I launched a new forum at the office this week. It’s called the Thought Leadership Forum. I know, it sounds clichéd, and it probably is. But that is the extent of the cliché. I’ve often felt frustrated at the lack of real life engagement about the many ideas and philosophies that I debate at length with myself on my blog wondering if any of it has any real life value. How much of it is simply idealism that entertains or encourages from time to time, versus how much of it holds practical value in helping others to rise above the lethargy that has become the hallmark of many lives these days?

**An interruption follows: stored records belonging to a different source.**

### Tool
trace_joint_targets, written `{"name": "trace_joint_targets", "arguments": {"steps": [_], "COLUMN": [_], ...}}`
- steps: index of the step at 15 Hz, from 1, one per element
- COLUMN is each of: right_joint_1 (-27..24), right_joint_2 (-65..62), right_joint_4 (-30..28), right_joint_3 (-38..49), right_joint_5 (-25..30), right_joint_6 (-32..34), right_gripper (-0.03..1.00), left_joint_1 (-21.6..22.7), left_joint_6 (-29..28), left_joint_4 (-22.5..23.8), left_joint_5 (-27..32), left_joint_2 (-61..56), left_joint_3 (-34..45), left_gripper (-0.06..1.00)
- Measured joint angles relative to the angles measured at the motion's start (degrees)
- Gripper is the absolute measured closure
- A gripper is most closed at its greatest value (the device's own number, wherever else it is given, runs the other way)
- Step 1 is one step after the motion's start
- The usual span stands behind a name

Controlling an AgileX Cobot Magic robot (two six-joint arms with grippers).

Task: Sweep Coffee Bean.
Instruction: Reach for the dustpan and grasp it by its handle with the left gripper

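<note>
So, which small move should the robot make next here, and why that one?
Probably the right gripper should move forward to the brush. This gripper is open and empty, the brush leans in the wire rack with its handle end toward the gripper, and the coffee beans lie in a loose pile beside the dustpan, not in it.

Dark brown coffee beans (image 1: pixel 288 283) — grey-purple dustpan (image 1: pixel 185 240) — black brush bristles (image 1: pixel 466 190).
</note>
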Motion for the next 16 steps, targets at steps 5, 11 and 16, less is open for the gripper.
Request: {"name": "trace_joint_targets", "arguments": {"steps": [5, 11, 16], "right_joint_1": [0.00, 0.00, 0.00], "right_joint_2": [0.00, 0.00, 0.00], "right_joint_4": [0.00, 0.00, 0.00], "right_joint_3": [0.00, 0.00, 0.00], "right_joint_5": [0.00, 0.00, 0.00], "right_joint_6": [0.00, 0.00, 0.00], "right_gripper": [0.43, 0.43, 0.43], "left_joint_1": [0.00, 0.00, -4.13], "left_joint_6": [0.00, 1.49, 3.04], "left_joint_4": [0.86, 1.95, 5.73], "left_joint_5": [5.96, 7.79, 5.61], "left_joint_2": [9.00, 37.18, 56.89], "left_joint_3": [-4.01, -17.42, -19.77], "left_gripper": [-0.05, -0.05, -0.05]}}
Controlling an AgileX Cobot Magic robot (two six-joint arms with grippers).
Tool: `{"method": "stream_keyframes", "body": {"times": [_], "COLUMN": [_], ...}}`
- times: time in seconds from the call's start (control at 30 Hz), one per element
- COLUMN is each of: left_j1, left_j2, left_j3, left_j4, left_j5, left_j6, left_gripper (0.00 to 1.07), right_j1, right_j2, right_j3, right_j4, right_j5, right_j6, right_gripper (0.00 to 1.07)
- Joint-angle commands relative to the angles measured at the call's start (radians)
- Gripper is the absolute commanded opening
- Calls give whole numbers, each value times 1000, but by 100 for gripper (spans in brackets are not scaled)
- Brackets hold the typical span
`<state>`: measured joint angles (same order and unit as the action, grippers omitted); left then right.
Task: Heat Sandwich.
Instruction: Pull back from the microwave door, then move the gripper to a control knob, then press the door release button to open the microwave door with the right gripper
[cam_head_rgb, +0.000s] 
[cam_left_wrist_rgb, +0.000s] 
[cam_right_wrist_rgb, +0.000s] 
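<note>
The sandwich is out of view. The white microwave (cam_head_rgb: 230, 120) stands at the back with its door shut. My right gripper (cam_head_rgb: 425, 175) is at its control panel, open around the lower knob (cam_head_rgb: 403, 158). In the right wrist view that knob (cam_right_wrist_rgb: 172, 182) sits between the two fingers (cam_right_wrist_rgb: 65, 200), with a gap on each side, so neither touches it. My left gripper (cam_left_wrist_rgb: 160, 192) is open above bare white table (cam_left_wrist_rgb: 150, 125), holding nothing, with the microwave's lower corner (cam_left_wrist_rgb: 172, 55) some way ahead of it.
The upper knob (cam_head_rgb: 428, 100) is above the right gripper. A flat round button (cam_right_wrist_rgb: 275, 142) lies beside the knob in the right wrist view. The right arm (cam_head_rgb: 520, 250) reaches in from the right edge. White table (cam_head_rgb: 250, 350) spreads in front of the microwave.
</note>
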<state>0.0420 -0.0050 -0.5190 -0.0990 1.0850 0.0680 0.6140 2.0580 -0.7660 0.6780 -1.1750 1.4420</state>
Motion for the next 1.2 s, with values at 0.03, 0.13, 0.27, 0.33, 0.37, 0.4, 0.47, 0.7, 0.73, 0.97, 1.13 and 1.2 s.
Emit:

So I decided to be bold (perhaps recklessly stupid instead) and opened up the debate to more than 60 of my colleagues at the office. It was daunting to even consider this but over the last year and a bit I’ve been experimenting with sharing my blog with various people around me. People that often seem to want advice or even just to engage about topics that I am obviously passionate about. At first I felt a sense of trepidation which didn’t last any longer than it took for me to realise that their validation was of no consequence to me. There was always the risk that they would ridicule my ramblings, but strangely enough most have lost interest in a very short space of time. Some have commented vaguely on the content and the topics but none have engaged meaningfully about anything that they read.
That in itself provided an insight into my fears and assumptions, as well as their sincerity about wanting to truly challenge the stereotypes that they’re often prone to whining about. I focused on the former since I’ve realised that trying to convince people to take themselves seriously is a futile effort. People only ever take themselves seriously after they’re faced with a grave challenge in their life that forces them to question their significance to those around them, and more importantly, when they’re forced to face the truth of what they claim to stand for. It takes a defining moment of sublime struggle to cause us to question our purpose or our understanding of ourselves. At moments like that we realise what dreams we were holding on to but rarely, if ever, nurtured.
And so I set out to start the debate in the first session of the Thought Leadership Forum that I launched and was pleasantly surprised at both the turnout and the level of engagement. It’s early days, and there is nothing to suggest that this initiative might even survive beyond its second session, but the fact that I was able to force people to stop and reconsider their long held perspectives about common issues that we often take for granted on a daily basis is a really good thing. It was encouraging to see how many were confident enough to make statements about what they believed were universal truths, only to stop and give a nervous giggle when it was challenged because they realised that they didn’t necessarily consider it from that perspective before.
Perhaps, selfishly, I needed to take this blog from virtual reality to reality in order to test the water about my personal beliefs and its relevance to the average human being. Perhaps this is my way of determining whether or not there is merit in writing that book after all, or if my thoughts and ideas are simply pedestrian by nature and instead of causing people to sit up and listen, it may instead cure their insomnia. Perhaps this is the beginning of a new chapter in my life where I aspire to influence people in reality rather than to continue to hide behind the comfort offered by the nuances of virtuality.
People are strange. Sometimes, almost as strange as I know them to be.